The parliamentary elections in Poland are scheduled for 15 October with the ruling right-wing nationalist Law and Justice (PiS) party in the lead. But the opposition Civic Platform, led by former prime minister and European Council president Donald Tusk, has been climbing in the polls.
PiS is hoping it can secure a third term in power. Its tenure so far has been characterised by conflicts with Brussels over issues ranging from judicial and media independence, women and minorities' rights as well as climate goals.

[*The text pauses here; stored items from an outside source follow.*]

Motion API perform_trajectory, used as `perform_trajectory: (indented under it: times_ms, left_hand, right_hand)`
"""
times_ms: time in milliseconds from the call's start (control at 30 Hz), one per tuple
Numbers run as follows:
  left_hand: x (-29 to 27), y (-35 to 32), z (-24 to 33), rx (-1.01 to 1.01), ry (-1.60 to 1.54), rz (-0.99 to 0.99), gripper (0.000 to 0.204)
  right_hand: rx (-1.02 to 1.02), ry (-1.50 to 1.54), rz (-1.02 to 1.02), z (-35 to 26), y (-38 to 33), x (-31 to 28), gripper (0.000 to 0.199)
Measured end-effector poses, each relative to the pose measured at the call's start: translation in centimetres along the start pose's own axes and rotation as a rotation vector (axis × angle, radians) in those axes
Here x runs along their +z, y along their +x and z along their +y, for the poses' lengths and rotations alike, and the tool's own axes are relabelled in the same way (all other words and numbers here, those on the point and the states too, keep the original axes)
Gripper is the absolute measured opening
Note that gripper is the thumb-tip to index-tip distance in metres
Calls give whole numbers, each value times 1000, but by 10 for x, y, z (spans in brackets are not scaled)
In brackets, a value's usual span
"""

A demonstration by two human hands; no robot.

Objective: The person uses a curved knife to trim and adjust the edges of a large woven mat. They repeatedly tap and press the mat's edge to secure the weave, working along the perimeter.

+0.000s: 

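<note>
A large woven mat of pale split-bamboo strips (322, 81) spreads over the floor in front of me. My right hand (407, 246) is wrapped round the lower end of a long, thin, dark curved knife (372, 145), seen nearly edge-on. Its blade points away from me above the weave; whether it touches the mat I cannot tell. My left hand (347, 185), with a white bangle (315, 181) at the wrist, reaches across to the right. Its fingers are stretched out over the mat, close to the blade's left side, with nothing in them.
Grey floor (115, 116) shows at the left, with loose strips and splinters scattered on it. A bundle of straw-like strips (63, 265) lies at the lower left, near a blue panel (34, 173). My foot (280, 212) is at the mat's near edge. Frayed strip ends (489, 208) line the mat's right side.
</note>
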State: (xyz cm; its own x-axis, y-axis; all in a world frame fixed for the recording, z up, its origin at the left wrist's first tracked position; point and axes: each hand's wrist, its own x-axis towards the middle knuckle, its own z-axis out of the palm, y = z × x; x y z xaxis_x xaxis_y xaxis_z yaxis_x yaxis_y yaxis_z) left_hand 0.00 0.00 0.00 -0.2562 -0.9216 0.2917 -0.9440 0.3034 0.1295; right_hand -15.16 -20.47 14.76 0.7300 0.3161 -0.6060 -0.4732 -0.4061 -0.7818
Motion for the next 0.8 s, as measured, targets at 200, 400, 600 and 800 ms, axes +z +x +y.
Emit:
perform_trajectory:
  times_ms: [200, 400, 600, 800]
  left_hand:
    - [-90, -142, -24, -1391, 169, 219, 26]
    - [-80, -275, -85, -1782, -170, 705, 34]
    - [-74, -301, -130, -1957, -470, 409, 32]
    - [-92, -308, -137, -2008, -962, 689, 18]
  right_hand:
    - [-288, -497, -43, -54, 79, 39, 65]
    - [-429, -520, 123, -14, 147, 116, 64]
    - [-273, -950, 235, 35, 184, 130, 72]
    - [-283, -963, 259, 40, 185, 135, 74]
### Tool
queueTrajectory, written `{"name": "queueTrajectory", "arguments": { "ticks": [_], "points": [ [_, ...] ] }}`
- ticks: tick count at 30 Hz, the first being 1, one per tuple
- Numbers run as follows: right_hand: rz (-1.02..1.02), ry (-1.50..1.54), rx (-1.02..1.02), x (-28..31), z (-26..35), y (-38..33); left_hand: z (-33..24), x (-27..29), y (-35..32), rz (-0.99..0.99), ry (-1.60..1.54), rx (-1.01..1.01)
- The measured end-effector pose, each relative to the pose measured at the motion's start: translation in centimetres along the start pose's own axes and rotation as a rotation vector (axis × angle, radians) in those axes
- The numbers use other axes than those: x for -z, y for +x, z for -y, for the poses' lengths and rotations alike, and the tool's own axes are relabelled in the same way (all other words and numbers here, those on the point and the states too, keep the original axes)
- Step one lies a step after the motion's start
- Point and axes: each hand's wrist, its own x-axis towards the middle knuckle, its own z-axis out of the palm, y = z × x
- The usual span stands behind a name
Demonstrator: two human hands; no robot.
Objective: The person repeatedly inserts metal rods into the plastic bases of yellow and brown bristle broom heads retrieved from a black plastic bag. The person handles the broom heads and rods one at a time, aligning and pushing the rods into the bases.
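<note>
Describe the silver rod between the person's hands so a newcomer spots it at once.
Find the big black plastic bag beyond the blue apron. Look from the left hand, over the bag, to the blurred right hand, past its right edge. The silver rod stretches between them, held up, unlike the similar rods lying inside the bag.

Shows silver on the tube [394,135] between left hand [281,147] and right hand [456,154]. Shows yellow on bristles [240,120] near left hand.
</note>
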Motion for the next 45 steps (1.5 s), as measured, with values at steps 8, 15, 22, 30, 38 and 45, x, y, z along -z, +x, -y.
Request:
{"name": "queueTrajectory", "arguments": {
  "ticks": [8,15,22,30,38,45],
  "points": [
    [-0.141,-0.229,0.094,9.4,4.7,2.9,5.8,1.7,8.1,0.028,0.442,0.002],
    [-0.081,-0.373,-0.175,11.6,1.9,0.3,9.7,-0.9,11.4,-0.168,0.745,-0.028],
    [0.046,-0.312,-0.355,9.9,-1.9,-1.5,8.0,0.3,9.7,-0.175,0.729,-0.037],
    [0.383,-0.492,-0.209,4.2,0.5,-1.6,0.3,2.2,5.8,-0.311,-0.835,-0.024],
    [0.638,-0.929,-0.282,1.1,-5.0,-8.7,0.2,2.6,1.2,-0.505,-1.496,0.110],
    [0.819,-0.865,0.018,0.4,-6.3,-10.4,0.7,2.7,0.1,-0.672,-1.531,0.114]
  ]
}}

Dutch voters will meanwhile cast their ballots on 22 November. The anticipated elections were scheduled following the collapse in early July of the coalition government led by Prime Minister Mark Rutte due to a row over migration.
Rutte, nicknamed 'Teflon Mark' for his ability to survive previous political crises and stay in power, has announced his retirement from politics.
His conservative VVD party is polling high but its coalition partners, the centrist Christian Union and socially-liberal D66, are trailing behind the upstart populist farmer protest party BBB and the far-right PVV.
The Labour Party (PvdA) and the Greens are hoping to counter the rise of these two parties by joining forces and rallying behind Frans Timmermans, who is returning to national politics after 10 years as the EU's climate czar.
Other parliamentary elections in the EU will take place in Slovakia (30 September) and Luxembourg (8 October).
A new ballot in Spain could also be scheduled after an election in July held following the collapse of the coalition led by Socialist Prime Minister Pedro Sanchez led to inconclusive results. Neither the opposition People's Party nor Sanchez's Socialists gathered enough votes to govern alone with the results also making it difficult for them to build coalitions.